São muitas as frases e os motivos para as discussões:

Só um passista; uma corrente deles; passe incorporado; olhos abertos ou fechados; mãos para baixo ou para cima; cor ou ausência delas nas vestes; com água ou sem água; tampa ou destampa o vasilhame; individual ou coletivo; mediúnico, espiritual ou magnético; sem reforma íntima ninguém se cura – ainda bem que a Medicina cura sem exigir isso; e por aí segue a interminável lista das discussões...

O que deveria ser o foco primordial nisso tudo tem nome: o paciente (ou assistido, doente, enfermo, necessitado)... Esse deveria ser o ponto de partida, ou seja: o que ele precisa? O que devo dar? Como fazer para dar o melhor? Se estudo para ajudá-lo, por que os limites que me são impostos por “normas que não consideram o a quem se destina o passe”? Como aplicar o melhor passe e não apenas um passezinho? Se fosse eu o enfermo, o que eu gostaria de receber?...

Essa “discussão”, como se percebe, não tem relação com o ter ou deixar de ter razão, mas sim no focar o que é essencial: o paciente.

Ontem à tarde fui a um grande supermercado, num horário de menor movimento. Para minha surpresa, numa sessão das menos visitadas havia um bom número de funcionários ao redor de uma pessoa. Ao aproximar-me pude perceber se tratar de um outro funcionário, com vestimenta idêntica aos demais, mas portando-se como um líder, dizendo algo assim: - Não devemos atender bem por medo de perder o emprego nem porque queremos uma promoção; não interessa atender bem porque se está de bem com a vida, pois no dia que se estiver com problemas nossa transferência será péssima; não devemos ser bons porque alguém disse, mandou ou pediu; devemos atender bem porque é assim que gostaríamos de ser atendidos e isso é fundamental para a mente, a alma e a vida! Só assim perceberemos que o cerco em derredor será de sorrisos, de alegria e de satisfação. E ele concluiu: Tem algo melhor do que se estar satisfeito o tempo inteiro e ainda passar isso aos outros?

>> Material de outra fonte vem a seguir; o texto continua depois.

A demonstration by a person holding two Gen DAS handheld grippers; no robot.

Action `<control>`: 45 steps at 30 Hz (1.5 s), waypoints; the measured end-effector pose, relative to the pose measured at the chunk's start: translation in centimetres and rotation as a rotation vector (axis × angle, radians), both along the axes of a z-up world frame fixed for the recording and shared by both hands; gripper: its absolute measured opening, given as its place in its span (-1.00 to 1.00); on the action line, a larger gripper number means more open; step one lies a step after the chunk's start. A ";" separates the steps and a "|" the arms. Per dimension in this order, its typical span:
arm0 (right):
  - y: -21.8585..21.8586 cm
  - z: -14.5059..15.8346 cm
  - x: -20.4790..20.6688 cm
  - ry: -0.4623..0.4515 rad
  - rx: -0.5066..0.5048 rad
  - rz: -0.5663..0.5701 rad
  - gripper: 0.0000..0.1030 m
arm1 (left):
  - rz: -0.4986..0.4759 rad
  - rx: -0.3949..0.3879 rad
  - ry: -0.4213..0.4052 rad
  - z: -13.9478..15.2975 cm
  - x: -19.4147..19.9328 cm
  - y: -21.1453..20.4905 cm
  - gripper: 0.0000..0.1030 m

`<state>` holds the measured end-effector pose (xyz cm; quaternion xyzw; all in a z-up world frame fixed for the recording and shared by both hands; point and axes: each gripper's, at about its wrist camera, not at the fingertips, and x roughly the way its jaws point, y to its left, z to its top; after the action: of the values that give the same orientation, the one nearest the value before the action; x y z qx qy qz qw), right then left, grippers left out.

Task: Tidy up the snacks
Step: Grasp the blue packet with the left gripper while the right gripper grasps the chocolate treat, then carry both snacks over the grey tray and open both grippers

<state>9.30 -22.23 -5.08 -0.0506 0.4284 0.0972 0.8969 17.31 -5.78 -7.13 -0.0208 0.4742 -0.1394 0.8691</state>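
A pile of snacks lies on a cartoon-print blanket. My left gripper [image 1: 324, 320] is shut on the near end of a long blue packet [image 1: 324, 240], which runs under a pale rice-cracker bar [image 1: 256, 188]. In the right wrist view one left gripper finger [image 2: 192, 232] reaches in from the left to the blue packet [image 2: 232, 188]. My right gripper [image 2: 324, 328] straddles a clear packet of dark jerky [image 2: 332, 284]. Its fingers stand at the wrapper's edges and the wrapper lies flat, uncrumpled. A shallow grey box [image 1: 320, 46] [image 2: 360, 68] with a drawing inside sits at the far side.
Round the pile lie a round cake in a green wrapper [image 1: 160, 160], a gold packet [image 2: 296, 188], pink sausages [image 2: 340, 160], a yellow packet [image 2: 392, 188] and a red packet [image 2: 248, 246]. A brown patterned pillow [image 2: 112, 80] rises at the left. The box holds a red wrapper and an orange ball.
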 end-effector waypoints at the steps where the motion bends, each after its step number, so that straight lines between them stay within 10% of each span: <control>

Ora, se num supermercado, em que o objetivo é o comercial, a satisfação do cliente é analisada dessa forma, como deveríamos agir, pensar e fazer em relação às pessoas que buscam nossas Casas para se fazerem melhores, para estarem melhores, para receberem as bênçãos que o Senhor nos delegou a alegria de poder realizar?

Menos discussão (achismos, melindres, desculpismos) e mais solução (ação produtiva e positiva) é uma das necessidades mais urgentes de nossas atividades: sejamos a Casa, o grupo, a equipe, a pessoa, o passista, o magnetizador, o médium... Isso nos levará a estudos, a experiências produtivas e a esforços sadios; e o mais nos será dado por acréscimo da Bondade Divina.